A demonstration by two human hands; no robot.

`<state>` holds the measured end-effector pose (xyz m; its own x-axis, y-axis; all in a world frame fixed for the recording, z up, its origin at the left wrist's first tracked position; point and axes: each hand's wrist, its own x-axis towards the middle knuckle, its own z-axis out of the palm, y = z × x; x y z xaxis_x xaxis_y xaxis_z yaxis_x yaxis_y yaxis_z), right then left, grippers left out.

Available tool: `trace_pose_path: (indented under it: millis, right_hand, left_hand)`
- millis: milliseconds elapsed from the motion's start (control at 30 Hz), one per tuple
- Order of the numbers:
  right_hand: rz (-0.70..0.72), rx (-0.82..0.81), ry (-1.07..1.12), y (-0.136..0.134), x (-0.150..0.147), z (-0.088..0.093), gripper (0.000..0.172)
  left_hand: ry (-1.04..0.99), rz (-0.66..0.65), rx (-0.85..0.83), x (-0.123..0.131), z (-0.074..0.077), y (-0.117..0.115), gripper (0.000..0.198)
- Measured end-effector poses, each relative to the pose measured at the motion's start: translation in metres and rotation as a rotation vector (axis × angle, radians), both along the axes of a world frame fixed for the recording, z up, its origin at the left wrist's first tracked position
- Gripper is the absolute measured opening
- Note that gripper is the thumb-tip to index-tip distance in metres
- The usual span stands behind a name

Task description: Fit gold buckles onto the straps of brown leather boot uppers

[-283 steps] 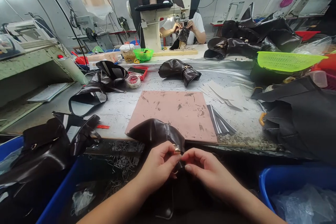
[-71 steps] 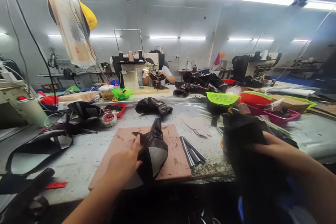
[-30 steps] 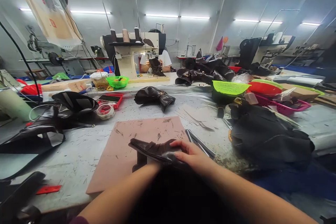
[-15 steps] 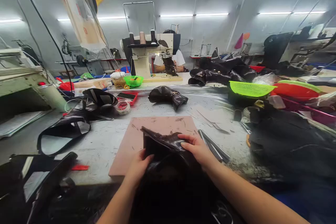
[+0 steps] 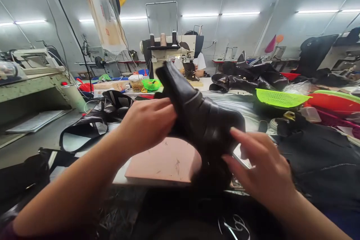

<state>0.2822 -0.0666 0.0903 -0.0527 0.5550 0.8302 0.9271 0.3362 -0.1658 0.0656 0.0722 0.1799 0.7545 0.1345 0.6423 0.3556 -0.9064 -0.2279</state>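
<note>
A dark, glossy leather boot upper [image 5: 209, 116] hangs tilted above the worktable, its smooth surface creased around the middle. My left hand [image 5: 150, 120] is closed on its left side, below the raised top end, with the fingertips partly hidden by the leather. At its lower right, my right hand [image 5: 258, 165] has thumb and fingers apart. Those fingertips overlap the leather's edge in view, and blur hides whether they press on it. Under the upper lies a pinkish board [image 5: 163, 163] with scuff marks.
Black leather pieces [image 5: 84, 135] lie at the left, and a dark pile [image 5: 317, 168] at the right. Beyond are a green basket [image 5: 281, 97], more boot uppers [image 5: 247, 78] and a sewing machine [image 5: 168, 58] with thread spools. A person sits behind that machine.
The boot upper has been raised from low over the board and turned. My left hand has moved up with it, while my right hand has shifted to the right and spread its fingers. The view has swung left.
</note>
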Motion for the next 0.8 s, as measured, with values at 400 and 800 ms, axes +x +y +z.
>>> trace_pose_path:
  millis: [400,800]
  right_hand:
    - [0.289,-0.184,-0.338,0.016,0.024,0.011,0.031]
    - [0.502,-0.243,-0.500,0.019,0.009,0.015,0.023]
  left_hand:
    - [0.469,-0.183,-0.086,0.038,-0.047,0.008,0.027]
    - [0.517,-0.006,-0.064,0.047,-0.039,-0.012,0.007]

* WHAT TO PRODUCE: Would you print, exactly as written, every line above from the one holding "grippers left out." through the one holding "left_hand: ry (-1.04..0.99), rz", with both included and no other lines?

* SOLUTION:
`<state>` holds the measured end-effector pose (xyz m; its own x-axis, y-axis; all in a world frame fixed for the recording, z up, its origin at the left wrist's first tracked position; point and axes: each hand's wrist, its own x-axis towards the middle knuckle, its own z-axis out of the palm, y = z × x; x y z xaxis_x xaxis_y xaxis_z yaxis_x yaxis_y yaxis_z), right then left, grippers left out.

Available tool: `trace_pose_path: (indented under it: millis, right_hand, left_hand)`
- millis: milliseconds elapsed from the motion's start (control at 30 Hz), one per tuple
- Order of the numbers:
  right_hand: rz (-0.70..0.72), rx (-0.82..0.81), ry (-1.07..1.12), y (-0.136..0.134), x (-0.150..0.147), z (-0.088..0.093), gripper (0.000..0.172)
  left_hand: ry (-1.04..0.99), rz (-0.66..0.65), rx (-0.85..0.83), x (-0.123..0.131), z (-0.074..0.077), y (-0.117..0.115), gripper (0.000..0.198)

No further output is required here.